WORK INSTRUCTIONS: Set the data down once more, exactly as it is written.
_ _ _ _
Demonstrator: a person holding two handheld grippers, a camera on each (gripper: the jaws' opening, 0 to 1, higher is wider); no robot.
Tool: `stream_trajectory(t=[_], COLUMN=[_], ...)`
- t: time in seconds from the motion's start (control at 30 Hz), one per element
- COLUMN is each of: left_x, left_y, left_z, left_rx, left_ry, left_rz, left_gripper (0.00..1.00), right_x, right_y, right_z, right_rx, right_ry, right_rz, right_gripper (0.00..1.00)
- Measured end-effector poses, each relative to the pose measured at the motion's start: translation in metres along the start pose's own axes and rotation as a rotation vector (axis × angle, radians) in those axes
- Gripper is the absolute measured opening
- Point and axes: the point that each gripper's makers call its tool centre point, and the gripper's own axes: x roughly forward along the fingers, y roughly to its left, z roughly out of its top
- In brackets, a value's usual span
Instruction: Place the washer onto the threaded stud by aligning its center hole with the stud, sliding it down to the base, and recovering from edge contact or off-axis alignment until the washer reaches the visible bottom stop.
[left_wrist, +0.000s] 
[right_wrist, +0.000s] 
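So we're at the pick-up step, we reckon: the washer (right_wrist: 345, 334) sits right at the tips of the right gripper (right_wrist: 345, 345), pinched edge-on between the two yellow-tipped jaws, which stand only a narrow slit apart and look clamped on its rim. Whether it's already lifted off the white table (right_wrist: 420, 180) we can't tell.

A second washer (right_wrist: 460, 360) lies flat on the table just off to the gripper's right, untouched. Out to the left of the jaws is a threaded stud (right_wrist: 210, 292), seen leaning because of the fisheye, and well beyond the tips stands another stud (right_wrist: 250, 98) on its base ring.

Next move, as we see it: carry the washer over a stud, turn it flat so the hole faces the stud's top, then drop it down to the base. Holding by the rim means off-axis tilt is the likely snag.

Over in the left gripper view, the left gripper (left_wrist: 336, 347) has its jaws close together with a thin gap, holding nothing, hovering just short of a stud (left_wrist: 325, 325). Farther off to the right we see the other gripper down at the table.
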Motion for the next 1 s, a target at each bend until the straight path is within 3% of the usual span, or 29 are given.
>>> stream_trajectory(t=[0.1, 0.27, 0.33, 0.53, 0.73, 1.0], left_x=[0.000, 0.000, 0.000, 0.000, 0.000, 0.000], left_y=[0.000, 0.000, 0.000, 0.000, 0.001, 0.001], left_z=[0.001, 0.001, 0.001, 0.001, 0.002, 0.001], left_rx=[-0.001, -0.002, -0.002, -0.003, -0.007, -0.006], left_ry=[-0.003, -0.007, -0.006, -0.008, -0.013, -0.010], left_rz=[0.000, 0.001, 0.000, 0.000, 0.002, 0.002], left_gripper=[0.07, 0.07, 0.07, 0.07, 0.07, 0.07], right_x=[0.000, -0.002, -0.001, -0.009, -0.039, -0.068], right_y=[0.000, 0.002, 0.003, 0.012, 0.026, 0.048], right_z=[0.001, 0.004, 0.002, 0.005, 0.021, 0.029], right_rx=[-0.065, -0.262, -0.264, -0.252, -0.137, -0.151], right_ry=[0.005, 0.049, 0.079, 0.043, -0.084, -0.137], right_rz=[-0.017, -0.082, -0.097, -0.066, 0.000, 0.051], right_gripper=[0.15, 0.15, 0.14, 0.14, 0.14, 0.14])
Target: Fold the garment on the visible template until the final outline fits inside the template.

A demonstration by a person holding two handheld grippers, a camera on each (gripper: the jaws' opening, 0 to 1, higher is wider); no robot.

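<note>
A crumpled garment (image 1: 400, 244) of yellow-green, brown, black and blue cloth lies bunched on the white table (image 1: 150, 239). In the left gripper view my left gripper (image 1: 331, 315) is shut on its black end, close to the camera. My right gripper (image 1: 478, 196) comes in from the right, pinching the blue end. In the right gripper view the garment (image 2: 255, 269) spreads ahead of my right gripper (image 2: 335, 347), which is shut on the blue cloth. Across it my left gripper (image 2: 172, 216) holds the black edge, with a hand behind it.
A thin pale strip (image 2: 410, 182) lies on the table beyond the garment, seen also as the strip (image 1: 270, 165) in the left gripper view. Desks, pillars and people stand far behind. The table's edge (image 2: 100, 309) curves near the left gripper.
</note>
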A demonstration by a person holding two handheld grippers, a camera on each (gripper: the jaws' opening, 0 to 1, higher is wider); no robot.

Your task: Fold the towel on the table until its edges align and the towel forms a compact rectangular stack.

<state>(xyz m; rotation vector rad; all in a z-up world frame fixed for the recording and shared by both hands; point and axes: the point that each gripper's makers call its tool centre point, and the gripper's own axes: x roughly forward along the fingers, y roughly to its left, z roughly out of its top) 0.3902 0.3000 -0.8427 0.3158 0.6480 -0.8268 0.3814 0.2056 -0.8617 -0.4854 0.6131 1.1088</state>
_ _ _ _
EXERCISE RESPONSE:
Demonstrator: a person holding two handheld grippers, a camera on each (gripper: the jaws' opening, 0 to 1, higher is wider); no robot.
Tool: `stream_trajectory(t=[_], COLUMN=[_], ...)`
- t: time in seconds from the motion's start (control at 30 Hz), one per element
- COLUMN is each of: left_x, left_y, left_z, left_rx, left_ry, left_rz, left_gripper (0.00..1.00), right_x, right_y, right_z, right_rx, right_ry, right_rz, right_gripper (0.00..1.00)
- Measured end-effector poses, each relative to the pose measured at the motion's start: translation in metres along the start pose's own axes and rotation as a rotation vector (axis × angle, radians) in those axes
- Gripper is the absolute measured opening
- Point and axes: the point that each gripper's makers call its tool centre point, and the gripper's own axes: x roughly forward along the fingers, y roughly to its left, z roughly out of its top
- In brackets, a value's usual span
Instruction: Place the washer onto the threaded stud by aligning its center hole with the stud, sliding it down to the base, and recovering from edge contact or off-axis alignment until the washer reaches the visible bottom stop.
[left_wrist, +0.000s] 
[right_wrist, +0.000s] 
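So we're at the pick-up step, we reckon: the washer (right_wrist: 345, 334) sits right at the tips of the right gripper (right_wrist: 345, 345), pinched edge-on between the two yellow-tipped jaws, which stand only a narrow slit apart and look clamped on its rim. Whether it's already lifted off the white table (right_wrist: 420, 180) we can't tell.

A second washer (right_wrist: 460, 360) lies flat on the table just off to the gripper's right, untouched. Out to the left of the jaws is a threaded stud (right_wrist: 210, 292), seen leaning because of the fisheye, and well beyond the tips stands another stud (right_wrist: 250, 98) on its base ring.

Next move, as we see it: carry the washer over a stud, turn it flat so the hole faces the stud's top, then drop it down to the base. Holding by the rim means off-axis tilt is the likely snag.

Over in the left gripper view, the left gripper (left_wrist: 336, 347) has its jaws close together with a thin gap, holding nothing, hovering just short of a stud (left_wrist: 325, 325). Farther off to the right we see the other gripper down at the table.
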Motion for the next 1 s, a target at each bend until the straight path is within 3% of the usual span, or 29 are given.
>>> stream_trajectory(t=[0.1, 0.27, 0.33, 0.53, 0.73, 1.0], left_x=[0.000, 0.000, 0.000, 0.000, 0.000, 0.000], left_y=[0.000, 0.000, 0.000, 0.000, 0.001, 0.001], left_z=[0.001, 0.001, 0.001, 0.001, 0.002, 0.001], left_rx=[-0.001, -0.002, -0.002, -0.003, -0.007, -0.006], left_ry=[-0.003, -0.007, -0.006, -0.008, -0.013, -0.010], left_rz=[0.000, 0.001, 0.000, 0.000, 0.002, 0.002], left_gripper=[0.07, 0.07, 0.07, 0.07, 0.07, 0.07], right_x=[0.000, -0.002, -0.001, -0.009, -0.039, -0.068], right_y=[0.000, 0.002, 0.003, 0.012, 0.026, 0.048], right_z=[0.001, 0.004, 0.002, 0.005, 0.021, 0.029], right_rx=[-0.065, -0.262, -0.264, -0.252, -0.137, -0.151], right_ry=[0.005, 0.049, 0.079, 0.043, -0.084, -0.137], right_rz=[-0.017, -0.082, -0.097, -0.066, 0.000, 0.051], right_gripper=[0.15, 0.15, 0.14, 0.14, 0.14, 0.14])
Target: Fold the garment on the visible template until the final outline fits inside the template.

A demonstration by a person holding two handheld grippers, a camera on each (gripper: the jaws' opening, 0 to 1, higher is wider); no robot.

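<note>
A crumpled garment (image 1: 400, 244) of yellow-green, brown, black and blue cloth lies bunched on the white table (image 1: 150, 239). In the left gripper view my left gripper (image 1: 331, 315) is shut on its black end, close to the camera. My right gripper (image 1: 478, 196) comes in from the right, pinching the blue end. In the right gripper view the garment (image 2: 255, 269) spreads ahead of my right gripper (image 2: 335, 347), which is shut on the blue cloth. Across it my left gripper (image 2: 172, 216) holds the black edge, with a hand behind it.
A thin pale strip (image 2: 410, 182) lies on the table beyond the garment, seen also as the strip (image 1: 270, 165) in the left gripper view. Desks, pillars and people stand far behind. The table's edge (image 2: 100, 309) curves near the left gripper.
</note>
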A demonstration by a person holding two handheld grippers, a camera on each (gripper: the jaws' opening, 0 to 1, higher is wider); no robot.

Your task: Fold the towel on the table until its edges align and the towel forms a compact rectangular stack.

<state>(xyz m; rotation vector rad; all in a z-up world frame fixed for the recording and shared by both hands; point and axes: the point that each gripper's makers call its tool centre point, and the gripper's own axes: x roughly forward along the fingers, y roughly to its left, z roughly out of its top) 0.3902 0.3000 -0.8427 0.3158 0.6480 -0.8268 0.3814 0.2056 -0.8617 -0.4854 0.6131 1.1088</state>

The work on this exercise is finished.